(Exercise objective):
Every line below that has the string "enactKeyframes" needs to be copied.

[Task material]

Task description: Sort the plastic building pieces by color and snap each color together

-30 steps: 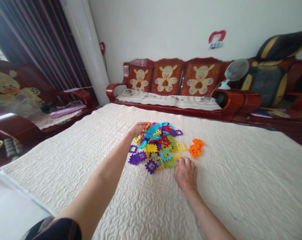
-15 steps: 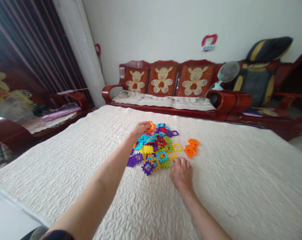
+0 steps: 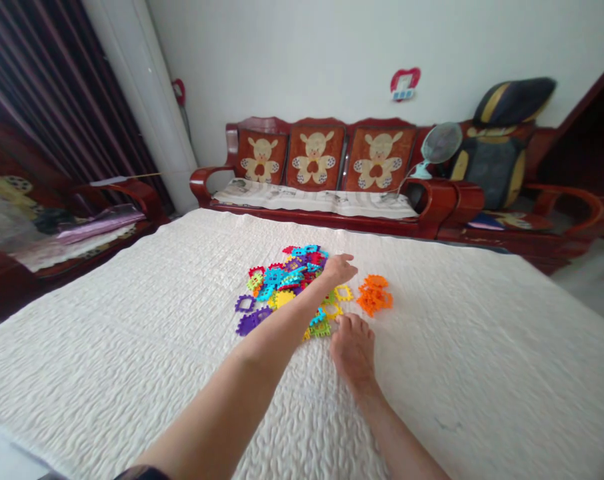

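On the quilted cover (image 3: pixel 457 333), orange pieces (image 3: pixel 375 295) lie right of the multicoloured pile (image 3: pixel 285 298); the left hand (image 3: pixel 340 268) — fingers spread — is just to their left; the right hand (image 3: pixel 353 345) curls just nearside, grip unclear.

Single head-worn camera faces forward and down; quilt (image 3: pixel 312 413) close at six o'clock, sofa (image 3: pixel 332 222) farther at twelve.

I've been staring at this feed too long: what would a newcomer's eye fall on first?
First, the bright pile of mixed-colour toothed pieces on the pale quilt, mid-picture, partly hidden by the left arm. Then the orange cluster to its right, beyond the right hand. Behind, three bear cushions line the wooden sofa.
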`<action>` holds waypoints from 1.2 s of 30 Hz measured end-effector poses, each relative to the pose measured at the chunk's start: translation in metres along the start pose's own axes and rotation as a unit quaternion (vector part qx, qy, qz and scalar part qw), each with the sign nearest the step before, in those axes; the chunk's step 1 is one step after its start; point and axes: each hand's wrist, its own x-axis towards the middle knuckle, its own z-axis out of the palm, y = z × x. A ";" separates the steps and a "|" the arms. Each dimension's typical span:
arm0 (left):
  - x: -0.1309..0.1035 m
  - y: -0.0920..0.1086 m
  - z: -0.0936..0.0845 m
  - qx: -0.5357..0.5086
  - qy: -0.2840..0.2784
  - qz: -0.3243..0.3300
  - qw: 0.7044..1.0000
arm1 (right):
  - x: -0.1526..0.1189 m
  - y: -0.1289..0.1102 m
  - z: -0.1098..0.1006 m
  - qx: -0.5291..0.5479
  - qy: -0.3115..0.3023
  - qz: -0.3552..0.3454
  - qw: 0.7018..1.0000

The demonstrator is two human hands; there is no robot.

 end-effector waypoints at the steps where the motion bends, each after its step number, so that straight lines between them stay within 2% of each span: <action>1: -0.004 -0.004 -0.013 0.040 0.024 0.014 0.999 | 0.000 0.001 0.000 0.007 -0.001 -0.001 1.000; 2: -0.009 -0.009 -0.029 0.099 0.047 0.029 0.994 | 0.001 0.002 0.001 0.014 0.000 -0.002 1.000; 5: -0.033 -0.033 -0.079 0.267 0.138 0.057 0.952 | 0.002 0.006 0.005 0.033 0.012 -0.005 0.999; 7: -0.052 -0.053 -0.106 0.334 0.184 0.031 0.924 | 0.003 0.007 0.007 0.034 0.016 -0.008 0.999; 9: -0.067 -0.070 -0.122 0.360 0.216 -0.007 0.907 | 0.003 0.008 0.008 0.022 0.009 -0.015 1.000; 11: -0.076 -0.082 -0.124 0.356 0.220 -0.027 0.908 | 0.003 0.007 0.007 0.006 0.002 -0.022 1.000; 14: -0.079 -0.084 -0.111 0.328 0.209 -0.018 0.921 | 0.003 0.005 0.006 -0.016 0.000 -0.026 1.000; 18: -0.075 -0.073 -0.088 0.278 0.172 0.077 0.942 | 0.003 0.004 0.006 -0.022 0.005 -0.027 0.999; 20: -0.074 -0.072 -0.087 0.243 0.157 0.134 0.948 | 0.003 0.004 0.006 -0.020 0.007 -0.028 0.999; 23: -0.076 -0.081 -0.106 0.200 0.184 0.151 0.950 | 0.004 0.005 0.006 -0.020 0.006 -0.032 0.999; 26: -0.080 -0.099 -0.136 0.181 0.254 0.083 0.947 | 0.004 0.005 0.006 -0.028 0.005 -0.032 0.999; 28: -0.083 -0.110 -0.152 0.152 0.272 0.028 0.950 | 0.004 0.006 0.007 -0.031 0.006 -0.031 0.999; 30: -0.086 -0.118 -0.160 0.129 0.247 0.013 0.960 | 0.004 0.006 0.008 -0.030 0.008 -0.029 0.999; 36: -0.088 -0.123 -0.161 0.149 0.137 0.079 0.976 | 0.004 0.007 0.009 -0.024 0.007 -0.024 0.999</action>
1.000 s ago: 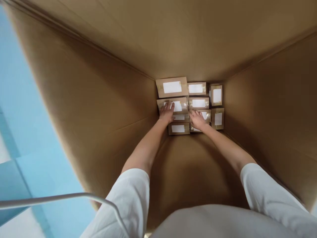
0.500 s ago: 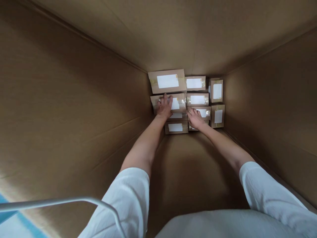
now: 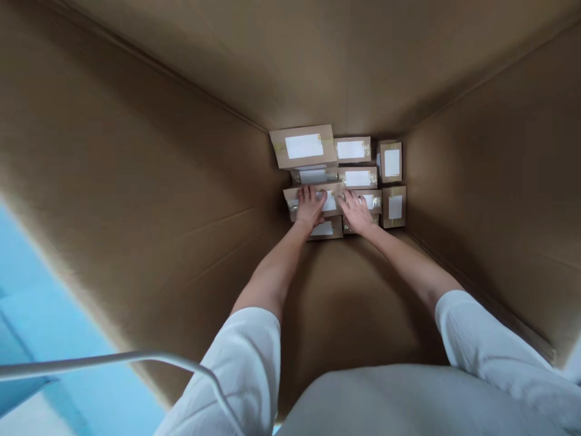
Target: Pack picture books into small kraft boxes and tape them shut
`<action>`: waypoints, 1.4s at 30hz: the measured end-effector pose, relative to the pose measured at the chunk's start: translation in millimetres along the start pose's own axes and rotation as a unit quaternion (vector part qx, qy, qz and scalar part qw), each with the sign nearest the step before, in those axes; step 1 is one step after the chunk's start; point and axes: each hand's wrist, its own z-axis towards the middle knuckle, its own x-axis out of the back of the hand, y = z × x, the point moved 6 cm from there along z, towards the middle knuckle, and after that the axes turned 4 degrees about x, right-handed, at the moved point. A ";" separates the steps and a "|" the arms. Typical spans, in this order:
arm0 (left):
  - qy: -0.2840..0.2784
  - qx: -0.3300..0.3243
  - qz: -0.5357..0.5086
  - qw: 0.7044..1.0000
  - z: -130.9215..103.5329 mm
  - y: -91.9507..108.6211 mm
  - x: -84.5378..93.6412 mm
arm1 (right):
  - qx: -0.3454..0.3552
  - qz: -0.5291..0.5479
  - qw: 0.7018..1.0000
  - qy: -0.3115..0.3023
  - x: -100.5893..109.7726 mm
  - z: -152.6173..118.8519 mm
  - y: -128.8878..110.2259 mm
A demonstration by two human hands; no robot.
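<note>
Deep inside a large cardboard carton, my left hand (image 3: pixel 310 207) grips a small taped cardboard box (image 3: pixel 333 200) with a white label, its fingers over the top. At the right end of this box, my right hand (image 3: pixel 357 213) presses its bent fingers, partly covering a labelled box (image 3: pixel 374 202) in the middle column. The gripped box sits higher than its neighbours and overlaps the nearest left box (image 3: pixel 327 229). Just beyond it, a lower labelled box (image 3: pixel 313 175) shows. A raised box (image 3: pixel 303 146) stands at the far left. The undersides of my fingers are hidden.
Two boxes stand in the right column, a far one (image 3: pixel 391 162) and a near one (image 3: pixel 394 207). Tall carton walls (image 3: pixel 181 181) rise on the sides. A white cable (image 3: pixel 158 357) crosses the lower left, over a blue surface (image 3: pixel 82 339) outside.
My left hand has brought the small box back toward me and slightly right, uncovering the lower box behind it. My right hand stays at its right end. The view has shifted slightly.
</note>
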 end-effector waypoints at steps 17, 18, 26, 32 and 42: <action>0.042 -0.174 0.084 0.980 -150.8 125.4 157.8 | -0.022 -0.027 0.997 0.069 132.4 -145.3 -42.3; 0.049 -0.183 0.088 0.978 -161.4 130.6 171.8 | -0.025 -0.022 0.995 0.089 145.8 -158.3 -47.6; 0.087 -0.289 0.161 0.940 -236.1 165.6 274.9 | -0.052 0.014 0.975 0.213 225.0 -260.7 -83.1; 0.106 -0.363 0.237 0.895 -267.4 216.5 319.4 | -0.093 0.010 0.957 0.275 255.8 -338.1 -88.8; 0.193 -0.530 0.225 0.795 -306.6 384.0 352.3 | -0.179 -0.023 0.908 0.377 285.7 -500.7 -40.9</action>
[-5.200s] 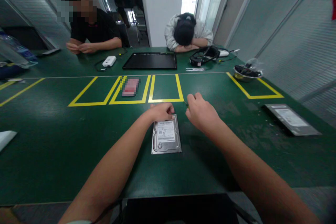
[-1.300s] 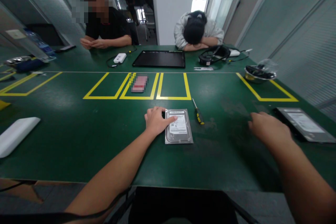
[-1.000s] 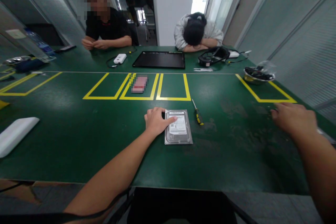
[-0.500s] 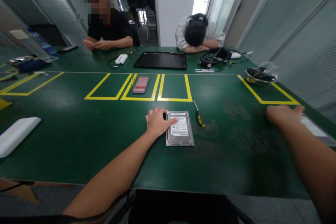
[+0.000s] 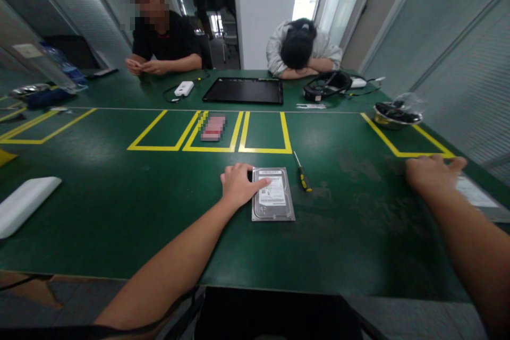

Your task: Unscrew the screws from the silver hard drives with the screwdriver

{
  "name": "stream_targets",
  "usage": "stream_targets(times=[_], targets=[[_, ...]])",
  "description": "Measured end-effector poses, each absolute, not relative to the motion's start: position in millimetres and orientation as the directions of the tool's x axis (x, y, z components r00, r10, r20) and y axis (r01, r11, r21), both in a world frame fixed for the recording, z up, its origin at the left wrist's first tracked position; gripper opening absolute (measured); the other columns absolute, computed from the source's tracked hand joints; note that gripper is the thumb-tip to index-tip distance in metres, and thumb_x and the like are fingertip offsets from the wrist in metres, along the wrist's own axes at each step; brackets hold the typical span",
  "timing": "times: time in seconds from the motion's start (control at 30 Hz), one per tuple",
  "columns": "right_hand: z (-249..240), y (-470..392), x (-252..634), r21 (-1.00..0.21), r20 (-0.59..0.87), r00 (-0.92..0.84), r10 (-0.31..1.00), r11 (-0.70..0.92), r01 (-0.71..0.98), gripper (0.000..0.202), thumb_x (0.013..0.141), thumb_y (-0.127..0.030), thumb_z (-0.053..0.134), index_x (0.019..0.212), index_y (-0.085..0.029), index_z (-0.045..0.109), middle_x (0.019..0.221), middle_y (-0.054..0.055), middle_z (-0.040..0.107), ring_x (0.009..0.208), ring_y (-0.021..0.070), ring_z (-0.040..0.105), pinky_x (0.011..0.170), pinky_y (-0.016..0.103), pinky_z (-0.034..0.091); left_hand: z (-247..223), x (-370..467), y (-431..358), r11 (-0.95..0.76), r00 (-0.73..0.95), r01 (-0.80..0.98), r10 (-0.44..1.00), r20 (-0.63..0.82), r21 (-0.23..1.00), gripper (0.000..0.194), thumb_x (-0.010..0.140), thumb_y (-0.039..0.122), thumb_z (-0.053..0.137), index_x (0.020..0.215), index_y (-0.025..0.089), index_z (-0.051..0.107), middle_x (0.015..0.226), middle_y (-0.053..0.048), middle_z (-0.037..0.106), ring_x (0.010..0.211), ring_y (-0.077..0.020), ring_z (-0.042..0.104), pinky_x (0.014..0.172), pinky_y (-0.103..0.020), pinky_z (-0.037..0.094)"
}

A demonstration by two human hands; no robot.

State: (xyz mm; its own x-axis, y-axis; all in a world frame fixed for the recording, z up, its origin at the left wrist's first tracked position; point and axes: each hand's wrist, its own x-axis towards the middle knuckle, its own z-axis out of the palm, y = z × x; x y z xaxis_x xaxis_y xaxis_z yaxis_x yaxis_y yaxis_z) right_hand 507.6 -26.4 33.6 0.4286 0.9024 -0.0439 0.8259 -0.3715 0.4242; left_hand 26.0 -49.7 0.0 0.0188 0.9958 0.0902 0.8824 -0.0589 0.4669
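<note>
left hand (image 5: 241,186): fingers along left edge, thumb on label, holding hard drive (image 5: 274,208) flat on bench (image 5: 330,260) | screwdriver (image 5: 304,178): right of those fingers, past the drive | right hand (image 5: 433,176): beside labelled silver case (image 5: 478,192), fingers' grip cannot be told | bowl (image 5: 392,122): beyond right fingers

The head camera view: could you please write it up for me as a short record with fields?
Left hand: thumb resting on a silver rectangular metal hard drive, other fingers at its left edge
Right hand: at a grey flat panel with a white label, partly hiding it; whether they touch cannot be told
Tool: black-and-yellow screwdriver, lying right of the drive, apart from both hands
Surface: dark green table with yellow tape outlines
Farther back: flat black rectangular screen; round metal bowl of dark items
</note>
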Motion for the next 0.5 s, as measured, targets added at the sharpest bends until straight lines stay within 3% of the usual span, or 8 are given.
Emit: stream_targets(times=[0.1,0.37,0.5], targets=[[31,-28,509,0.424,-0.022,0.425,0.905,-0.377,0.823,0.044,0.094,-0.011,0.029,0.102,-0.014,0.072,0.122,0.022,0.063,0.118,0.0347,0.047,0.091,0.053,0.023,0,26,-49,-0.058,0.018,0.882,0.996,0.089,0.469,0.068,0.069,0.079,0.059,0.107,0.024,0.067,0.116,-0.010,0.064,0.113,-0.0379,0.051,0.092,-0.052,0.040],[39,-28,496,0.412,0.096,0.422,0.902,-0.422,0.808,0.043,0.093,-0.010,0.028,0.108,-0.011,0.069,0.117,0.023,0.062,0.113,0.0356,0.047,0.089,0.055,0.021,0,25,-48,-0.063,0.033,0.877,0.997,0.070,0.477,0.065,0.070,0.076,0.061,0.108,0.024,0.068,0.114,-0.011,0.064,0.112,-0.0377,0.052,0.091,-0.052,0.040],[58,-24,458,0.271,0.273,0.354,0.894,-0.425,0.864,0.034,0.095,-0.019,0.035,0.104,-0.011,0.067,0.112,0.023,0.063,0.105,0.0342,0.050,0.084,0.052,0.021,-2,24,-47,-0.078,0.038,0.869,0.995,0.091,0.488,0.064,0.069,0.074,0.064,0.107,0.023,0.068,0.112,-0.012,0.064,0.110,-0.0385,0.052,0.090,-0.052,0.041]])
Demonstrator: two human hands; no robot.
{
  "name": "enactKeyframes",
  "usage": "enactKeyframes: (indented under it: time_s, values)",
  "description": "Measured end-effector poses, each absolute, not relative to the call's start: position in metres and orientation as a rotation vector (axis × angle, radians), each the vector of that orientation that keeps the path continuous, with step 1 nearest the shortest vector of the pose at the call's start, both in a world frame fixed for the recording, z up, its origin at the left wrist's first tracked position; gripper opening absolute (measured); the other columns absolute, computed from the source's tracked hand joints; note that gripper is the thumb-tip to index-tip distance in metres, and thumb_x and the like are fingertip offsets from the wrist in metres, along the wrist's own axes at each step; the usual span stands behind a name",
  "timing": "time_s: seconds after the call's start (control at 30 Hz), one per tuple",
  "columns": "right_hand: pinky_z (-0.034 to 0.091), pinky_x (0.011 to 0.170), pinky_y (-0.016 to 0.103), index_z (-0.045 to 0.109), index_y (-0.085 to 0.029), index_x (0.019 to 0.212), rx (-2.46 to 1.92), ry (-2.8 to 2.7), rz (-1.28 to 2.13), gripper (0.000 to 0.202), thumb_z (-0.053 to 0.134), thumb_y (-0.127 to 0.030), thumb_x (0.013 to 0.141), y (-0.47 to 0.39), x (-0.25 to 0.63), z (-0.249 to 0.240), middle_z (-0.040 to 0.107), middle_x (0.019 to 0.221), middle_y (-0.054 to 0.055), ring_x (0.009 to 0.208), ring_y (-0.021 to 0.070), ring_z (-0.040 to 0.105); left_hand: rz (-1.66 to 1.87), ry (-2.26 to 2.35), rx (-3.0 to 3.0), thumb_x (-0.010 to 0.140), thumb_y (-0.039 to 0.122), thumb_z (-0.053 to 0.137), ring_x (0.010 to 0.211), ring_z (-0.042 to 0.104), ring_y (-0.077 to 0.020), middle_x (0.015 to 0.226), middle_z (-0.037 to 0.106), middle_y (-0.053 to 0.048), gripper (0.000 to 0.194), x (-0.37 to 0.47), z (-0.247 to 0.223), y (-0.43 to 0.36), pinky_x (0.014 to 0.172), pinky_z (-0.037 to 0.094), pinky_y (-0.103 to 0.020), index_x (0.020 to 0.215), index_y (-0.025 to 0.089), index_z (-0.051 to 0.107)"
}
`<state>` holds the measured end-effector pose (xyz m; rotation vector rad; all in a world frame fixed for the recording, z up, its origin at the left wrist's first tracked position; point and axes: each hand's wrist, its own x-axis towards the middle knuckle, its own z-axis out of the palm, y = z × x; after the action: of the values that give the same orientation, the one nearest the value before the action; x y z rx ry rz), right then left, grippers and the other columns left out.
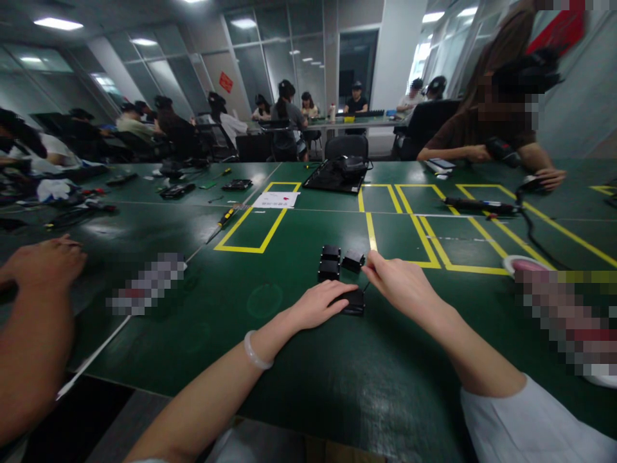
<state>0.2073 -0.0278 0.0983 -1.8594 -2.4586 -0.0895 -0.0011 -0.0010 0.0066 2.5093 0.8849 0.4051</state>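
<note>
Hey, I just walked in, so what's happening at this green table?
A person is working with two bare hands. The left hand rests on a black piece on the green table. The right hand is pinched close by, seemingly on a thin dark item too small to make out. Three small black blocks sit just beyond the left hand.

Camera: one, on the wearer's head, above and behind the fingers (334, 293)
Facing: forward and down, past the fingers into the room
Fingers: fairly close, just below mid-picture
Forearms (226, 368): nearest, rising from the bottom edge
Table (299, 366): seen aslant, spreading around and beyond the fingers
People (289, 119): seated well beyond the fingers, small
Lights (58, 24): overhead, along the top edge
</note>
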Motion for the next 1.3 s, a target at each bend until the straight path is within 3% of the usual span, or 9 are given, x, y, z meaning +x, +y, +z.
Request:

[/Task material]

(Written solution):
  "name": "enactKeyframes",
  "usage": "enactKeyframes: (indented under it: time_s, values)",

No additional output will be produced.